Tommy Simmons se reclinó en el sofá y suspiró, con cansancio. Se preguntó si los padres de Eileen estarían al corriente de aquello. En realidad no tenía importancia, puesto que se trataba del dinero de Eileen y ella era mayor de edad, pero aun así le incomodaba actuar sin el consentimiento de la familia. Al decir «simple», Eileen se referiría seguramente a un testamento a favor del novio. Sería mejor no redactar el documento definitivo hasta después de la boda, para mayor seguridad. Volvió en sí con un sobresalto, al recordar que no se hallaba solo en la habitación. La prima, o lo que fuese, que seguía sentada en el sofá, acababa de dejar a un lado la revista que estaba leyendo y lo observaba fijamente. Simmons esbozó una leve sonrisa.
– ¿Ha venido para la boda?
– Sí.
– Eileen es encantadora. Será una novia preciosa.
«Ya que -terminó Simmons en silencio-, si cubres un espantapájaros con suficiente raso y encaje, hasta puede quedar presentable.»
Se preguntó cómo sería el novio.
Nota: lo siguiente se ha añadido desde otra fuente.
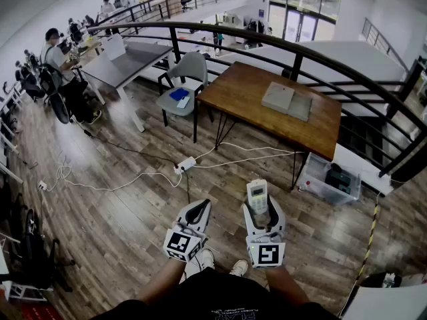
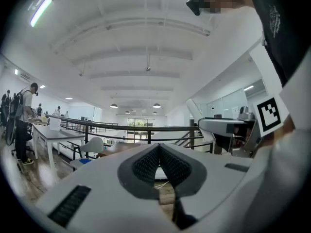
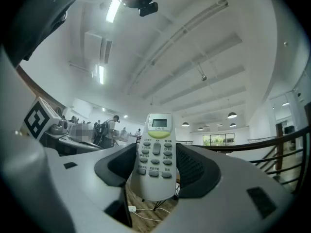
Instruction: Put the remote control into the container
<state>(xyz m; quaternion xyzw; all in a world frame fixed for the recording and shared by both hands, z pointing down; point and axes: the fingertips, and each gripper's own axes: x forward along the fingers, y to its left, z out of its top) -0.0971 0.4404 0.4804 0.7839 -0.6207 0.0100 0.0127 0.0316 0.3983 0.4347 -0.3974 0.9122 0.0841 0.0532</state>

La breve noticia que había aparecido en el periódico local apenas decía nada de él. Simmons volvió a mirar a la prima. Pensó que quizá debería añadir algún comentario galante sobre lo guapa que estaría vestida de dama de honor, pero mientras buscaba la forma de formular dicho cumplido sin que pareciera que intentaba ligar, Elizabeth abordó otro tema.
– ¿Le gusta dedicarse al derecho?
– Em… sí, está bien. Es mucho mejor que estudiarlo. Son menos horas.
– No hacen falta muchas mates, ¿verdad?
– ¿Cómo? ¿Matemáticas?
– Cálculo, o trigonometría, o algo parecido.
– Em… no. -Simmons comenzó a dudar que aquélla fuese realmente una prima de Eileen. De pronto empezaron a desfilar por su mente imágenes de Cherry Hill.
– ¿Y en qué se especializó en la universidad?
– En historia.
– Ah, como mi hermano. Ahora también está haciendo derecho. Yo soy licenciada en sociología.
– Ah. -Simmons seguía intentando coger el hilo de la conversación.
– ¿Conoce a algún abogado que sea licenciado en sociología?
– No.
– Me lo imaginaba. Normalmente si quieren ampliar estudios eligen Historia o Ciencias Políticas. Aun así, parece una profesión interesante. ¿Surgen muchos casos importantes en una ciudad tan pequeña?